Scarlett just nodded at me, her eyes still fixed on Asher. I walked away and looked behind me, and Scarlett was just staring at Asher, and Asher was just staring at me.

I shook my head. What kind of a rabbit hole did I just fall down?

I went into the bathroom and downed one pill with some water. I looked into the mirror at my blotchy face, wondering what the hell Asher saw in me to begin with.

Oh, what was I saying? I was a charity case for him. Nothing but a fucking charity case. Therefore, he didn’t see anything in me. Well, he saw me as a good lay, I guess. But, other than that, I was a nobody to him. A nothing.

Why did I ever think that I would be more?

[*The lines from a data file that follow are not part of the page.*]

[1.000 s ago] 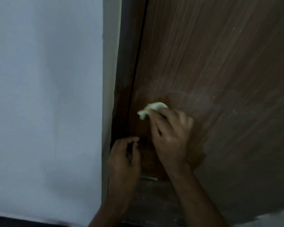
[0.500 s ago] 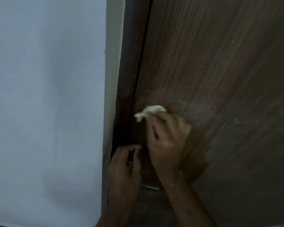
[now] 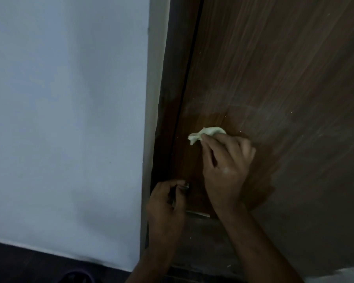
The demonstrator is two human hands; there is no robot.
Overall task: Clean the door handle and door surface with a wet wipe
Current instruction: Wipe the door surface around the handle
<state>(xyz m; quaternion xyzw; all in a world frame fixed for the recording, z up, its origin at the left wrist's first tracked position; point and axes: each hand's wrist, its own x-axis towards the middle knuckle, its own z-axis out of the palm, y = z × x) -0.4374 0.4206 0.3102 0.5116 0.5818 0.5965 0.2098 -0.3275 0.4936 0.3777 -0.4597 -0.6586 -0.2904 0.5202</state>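
Note:
A brown wood-grain door (image 3: 274,78) fills the right half of the head view. My right hand (image 3: 226,170) presses a crumpled pale wet wipe (image 3: 207,132) flat against the door, above the handle. A darker damp patch spreads around and below that hand. My left hand (image 3: 166,205) is curled around the metal door handle (image 3: 185,186), near the door's left edge; only small bits of metal show between the fingers. A short metal bar (image 3: 198,214) sticks out just below and right of the left hand.
A white wall (image 3: 65,119) covers the left half, with the dark door frame (image 3: 172,99) between it and the door. A dark floor strip (image 3: 29,264) runs along the bottom left. Dusty streaks mark the upper door.
My right hand with the wipe has shifted slightly right and down on the door, leaving a wider damp patch. My left hand stays on the handle.

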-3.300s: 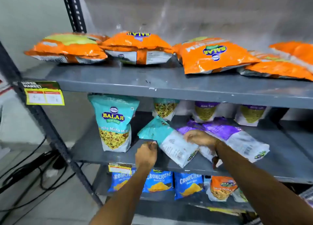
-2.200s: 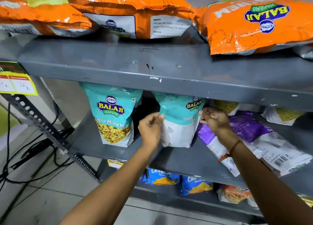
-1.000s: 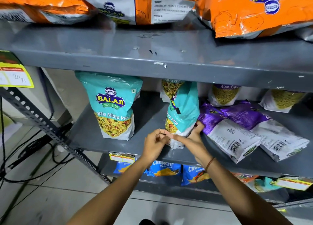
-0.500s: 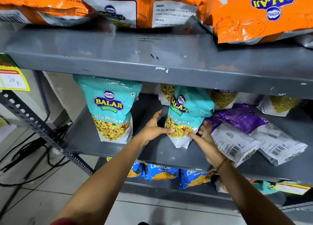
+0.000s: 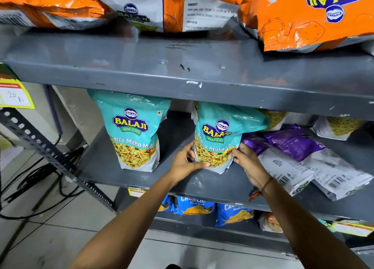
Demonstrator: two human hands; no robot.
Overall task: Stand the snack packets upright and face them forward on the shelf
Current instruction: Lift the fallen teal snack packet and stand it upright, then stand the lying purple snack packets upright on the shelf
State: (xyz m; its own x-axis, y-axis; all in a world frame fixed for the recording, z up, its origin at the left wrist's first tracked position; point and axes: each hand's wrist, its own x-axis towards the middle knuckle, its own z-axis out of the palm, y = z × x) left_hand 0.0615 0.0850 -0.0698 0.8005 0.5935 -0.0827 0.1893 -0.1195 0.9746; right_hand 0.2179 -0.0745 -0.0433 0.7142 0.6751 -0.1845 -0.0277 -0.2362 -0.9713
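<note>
Teal Khatta Mitha Mix packet (image 5: 220, 139) stands on the middle shelf (image 5: 141, 179), long axis upright but leaning toward one o'clock. Your left hand (image 5: 185, 163) and right hand (image 5: 248, 163) clasp its base, fingers (image 5: 200, 165) pressed against it.

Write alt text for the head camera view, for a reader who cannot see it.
Both hands, left hand and right hand, steady an upright teal Khatta Mitha Mix packet on the grey middle shelf, beside another; purple packets lie flat.

I see a grey metal rack (image 5: 182, 74) filling the frame; at lower left, pale floor tiles (image 5: 40, 238) and black cables (image 5: 36, 179).
</note>
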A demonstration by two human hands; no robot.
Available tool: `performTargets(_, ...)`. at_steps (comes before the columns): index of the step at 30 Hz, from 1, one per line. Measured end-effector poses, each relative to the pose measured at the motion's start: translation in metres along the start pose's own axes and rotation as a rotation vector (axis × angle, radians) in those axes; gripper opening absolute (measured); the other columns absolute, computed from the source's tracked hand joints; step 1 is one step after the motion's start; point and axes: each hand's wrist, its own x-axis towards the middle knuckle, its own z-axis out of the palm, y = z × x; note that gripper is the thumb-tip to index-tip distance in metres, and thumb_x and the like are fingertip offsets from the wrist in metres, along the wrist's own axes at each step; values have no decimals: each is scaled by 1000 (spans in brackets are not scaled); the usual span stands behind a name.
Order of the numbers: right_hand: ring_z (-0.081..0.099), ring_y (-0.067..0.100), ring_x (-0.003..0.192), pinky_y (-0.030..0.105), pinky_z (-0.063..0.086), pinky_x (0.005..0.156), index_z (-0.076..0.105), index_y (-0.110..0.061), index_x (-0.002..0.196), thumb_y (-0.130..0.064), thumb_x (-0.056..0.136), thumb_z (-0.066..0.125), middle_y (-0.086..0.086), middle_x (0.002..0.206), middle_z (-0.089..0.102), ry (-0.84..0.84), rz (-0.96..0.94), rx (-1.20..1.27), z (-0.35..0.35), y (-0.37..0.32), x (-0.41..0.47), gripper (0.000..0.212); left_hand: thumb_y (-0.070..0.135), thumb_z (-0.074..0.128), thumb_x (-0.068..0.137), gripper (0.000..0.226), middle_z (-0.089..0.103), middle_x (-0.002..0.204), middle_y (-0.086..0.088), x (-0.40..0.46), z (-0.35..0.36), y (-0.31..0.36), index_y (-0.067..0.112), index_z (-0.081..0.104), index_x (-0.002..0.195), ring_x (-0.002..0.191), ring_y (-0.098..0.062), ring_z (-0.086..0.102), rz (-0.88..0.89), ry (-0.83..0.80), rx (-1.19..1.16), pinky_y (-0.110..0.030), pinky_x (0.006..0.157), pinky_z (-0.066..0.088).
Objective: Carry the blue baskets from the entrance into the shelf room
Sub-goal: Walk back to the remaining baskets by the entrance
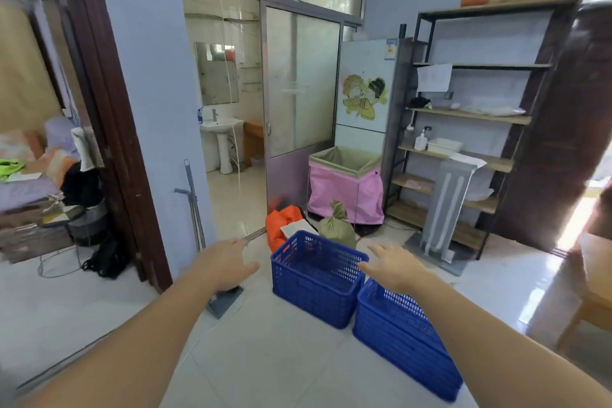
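Observation:
Two blue slotted plastic baskets stand side by side on the white tiled floor. The farther basket [314,278] is empty and sits in the middle of the view. The nearer basket [402,338] lies to its right, partly behind my right forearm. My left hand [225,267] is stretched out with fingers apart, just left of the farther basket and not touching it. My right hand [392,267] is spread open above the gap between the two baskets, close to the farther basket's right rim. Neither hand holds anything.
A metal shelf rack [470,116] stands against the right wall with a grey heater [447,209] before it. A pink hamper [346,182], a tan sack [337,225] and an orange bag [281,222] crowd behind the baskets. A mop [195,209] leans at left.

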Motion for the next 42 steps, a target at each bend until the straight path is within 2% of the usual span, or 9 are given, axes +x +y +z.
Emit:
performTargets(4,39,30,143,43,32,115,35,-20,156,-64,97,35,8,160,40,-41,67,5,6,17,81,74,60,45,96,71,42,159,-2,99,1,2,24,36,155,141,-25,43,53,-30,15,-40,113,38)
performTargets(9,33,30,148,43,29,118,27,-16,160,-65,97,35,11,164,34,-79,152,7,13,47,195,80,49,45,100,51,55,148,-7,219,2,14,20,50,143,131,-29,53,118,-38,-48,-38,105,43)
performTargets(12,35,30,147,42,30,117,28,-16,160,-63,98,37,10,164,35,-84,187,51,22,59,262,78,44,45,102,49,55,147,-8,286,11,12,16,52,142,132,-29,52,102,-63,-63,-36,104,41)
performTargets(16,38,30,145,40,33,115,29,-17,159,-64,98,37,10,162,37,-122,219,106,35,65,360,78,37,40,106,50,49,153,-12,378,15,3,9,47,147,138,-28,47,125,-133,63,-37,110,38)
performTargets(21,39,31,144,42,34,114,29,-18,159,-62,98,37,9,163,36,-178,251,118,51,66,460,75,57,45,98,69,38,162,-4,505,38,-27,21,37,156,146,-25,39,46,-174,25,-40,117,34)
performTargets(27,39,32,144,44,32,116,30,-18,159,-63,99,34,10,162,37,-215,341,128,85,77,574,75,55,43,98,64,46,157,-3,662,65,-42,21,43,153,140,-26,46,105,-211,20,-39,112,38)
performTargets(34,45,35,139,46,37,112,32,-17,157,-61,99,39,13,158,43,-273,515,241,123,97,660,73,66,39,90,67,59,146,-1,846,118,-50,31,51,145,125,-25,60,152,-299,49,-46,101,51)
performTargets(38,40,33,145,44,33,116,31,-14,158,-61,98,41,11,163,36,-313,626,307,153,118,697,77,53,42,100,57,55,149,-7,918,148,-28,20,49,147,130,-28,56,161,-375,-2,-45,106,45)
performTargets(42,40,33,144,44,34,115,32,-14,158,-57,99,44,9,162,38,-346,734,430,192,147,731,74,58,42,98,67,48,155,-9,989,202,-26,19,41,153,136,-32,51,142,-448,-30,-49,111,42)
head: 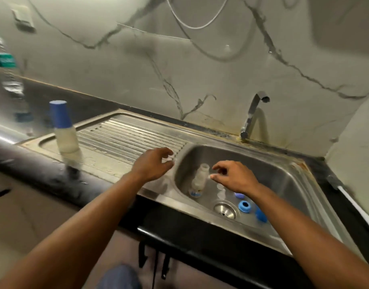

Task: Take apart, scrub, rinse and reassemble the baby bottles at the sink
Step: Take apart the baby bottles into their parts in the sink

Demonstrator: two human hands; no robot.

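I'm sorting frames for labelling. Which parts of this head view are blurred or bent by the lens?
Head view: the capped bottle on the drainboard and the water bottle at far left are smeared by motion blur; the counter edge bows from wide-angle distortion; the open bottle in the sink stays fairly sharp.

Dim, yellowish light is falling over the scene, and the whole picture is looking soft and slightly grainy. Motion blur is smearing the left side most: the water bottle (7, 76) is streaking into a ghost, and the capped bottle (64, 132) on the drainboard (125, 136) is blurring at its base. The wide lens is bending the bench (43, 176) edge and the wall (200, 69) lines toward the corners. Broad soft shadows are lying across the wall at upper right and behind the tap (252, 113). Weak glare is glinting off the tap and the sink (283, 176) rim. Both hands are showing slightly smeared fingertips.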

After a few minutes, the sedative started to kick in, and I was feeling loopy. But loopy was better than panicky, so I felt that I was ready to leave for home.

I walked out and Scarlett was actively flirting with Asher, having apparently recovered her composure. Asher, however, wasn’t flirting back. He was looking down the hallway the entire time she was talking to him and doing her trademark hair-flip. He saw me emerging from the bathroom and walked up to greet me. He attempted to put his arm around me, but I abruptly took his arm and flung it away from me with a glare.

I was almost home free.

“Come on, Scarlett,” I said, without a backward glance. “Let’s go home.”

“Oh, okay,” she said, her beautiful eyelashes batting furiously. “It was very nice to meet you, Asher.”

“Likewise,” he said. “CJ, please turn around so that I can say goodbye to you.”

I just shook my head and got into the cab. “Come on, Scarlett, get in here right now.”

She got in, and the cabby drove off.